London’s such a lonely place -
            bleak and cold and grey,
Filled with broken derelicts -
            sinking day by day.
Unobservesd, they’re drifting
            out of human ken:
Who knows or cares that once these wrecks
            were human, feeling men?

Who knows or cares what pain they feel:
            the gnawing wretchedness
Of hunger’s bony clutching hand
            endured beyond distress?
Who knows or cares when they are gone,
            who mourns when they are dead or
bows uncovered head...

See yon aged toothless crone -
            face lined with bitter pain,
Her rags, they’re clutched in yellow claw
            about her withered frame,
The flaming roses at her feet
            tok’ning tenderness
Seem to taunt and mock her with
            her long-lost youthfulness.
Persistent ‘midst the traffic’s din
            a bitter, lonely cry:
“Pretty bright red roses - sir,
            buy my roses!
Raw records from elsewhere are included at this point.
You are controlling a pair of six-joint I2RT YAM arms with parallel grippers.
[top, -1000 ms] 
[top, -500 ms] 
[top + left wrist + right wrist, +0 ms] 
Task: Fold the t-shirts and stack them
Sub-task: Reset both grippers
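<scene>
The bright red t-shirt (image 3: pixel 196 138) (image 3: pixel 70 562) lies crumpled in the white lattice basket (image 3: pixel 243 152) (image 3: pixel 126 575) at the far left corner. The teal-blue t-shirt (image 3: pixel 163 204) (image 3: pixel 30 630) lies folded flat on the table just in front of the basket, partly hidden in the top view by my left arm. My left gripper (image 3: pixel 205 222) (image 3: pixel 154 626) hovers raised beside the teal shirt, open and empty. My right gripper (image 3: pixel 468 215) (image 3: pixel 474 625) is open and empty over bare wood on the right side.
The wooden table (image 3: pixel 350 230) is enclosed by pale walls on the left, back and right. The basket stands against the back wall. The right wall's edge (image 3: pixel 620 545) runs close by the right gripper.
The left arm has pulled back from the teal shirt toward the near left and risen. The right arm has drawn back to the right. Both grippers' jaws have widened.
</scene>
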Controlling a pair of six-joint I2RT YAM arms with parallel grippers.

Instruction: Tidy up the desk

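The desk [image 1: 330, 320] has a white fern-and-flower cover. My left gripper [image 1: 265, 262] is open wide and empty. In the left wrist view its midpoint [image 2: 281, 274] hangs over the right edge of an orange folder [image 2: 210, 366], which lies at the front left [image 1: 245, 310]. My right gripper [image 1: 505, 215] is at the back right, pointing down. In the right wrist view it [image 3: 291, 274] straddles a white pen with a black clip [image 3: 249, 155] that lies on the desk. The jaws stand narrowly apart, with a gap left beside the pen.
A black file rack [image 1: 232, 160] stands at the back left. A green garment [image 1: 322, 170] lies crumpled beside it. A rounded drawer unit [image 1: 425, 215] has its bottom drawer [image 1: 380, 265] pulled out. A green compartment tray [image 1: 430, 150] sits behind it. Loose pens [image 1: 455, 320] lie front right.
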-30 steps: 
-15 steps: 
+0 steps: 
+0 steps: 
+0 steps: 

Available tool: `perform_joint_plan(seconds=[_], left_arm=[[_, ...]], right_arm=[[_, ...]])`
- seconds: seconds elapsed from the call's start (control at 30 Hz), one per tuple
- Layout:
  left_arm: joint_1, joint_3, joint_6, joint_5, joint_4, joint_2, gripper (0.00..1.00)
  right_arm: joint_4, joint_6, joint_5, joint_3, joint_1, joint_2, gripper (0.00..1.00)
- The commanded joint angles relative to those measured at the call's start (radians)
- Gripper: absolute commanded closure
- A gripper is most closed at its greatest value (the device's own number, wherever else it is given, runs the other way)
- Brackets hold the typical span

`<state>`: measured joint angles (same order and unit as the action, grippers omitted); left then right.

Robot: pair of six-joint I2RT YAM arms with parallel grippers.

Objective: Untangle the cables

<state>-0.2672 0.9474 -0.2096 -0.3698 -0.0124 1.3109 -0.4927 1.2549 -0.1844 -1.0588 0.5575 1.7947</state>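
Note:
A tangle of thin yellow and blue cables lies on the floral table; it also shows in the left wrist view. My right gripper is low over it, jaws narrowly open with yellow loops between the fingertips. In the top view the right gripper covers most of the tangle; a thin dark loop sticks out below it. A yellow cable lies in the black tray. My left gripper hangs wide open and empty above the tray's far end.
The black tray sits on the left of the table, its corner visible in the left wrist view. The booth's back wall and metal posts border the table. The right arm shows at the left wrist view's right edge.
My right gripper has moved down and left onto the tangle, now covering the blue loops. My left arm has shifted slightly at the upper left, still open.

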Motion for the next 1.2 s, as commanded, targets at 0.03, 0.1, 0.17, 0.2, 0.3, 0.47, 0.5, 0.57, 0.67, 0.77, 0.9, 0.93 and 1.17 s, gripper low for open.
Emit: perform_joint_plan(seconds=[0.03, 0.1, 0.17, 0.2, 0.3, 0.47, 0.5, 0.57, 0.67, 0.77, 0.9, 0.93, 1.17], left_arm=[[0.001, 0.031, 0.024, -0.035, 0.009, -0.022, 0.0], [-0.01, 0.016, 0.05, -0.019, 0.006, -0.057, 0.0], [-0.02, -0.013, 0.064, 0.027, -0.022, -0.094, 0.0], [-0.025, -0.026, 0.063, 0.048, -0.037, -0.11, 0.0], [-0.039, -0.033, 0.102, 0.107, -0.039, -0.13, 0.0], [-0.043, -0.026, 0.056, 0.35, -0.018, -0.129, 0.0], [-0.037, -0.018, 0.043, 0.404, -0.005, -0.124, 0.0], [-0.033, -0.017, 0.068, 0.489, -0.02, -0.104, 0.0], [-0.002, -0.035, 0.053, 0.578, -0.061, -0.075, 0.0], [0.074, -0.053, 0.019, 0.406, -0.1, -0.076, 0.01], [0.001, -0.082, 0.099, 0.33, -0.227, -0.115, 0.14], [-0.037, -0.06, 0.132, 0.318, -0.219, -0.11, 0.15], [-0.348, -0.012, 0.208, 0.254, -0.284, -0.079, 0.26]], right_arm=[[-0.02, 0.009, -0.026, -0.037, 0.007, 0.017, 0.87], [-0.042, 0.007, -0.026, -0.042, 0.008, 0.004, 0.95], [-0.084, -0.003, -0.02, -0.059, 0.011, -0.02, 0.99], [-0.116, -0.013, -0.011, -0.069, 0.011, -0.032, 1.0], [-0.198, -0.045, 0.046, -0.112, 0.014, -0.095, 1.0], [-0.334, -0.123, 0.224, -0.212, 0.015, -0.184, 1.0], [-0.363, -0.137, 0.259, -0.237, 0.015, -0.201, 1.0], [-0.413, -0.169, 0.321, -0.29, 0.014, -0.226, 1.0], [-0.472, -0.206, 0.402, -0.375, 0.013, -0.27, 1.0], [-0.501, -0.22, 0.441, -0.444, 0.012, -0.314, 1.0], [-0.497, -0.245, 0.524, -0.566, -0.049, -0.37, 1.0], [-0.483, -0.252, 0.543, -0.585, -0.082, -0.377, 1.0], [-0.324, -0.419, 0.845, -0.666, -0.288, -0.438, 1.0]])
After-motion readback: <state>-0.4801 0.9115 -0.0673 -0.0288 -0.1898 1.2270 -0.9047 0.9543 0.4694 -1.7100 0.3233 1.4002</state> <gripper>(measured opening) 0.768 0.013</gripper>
Buy!”

But who among the hurrying throng
            stops for such as she,
Contemptuously they hurry past
            intent on “home” and “tea”!

Poor starving soul - she’s one of many
            forsaken, just as she;
Youth springing onward, strong and sure,
            will not encumbered be
By helpless age and feeble limbs -
            Forgetting soon that they
Will someday fail in eager strength
             and pass into decay.

 

[Editor’s note: The poem was included at the end of the transcription of the Winnipeg Free Press letter of January 10, 1941]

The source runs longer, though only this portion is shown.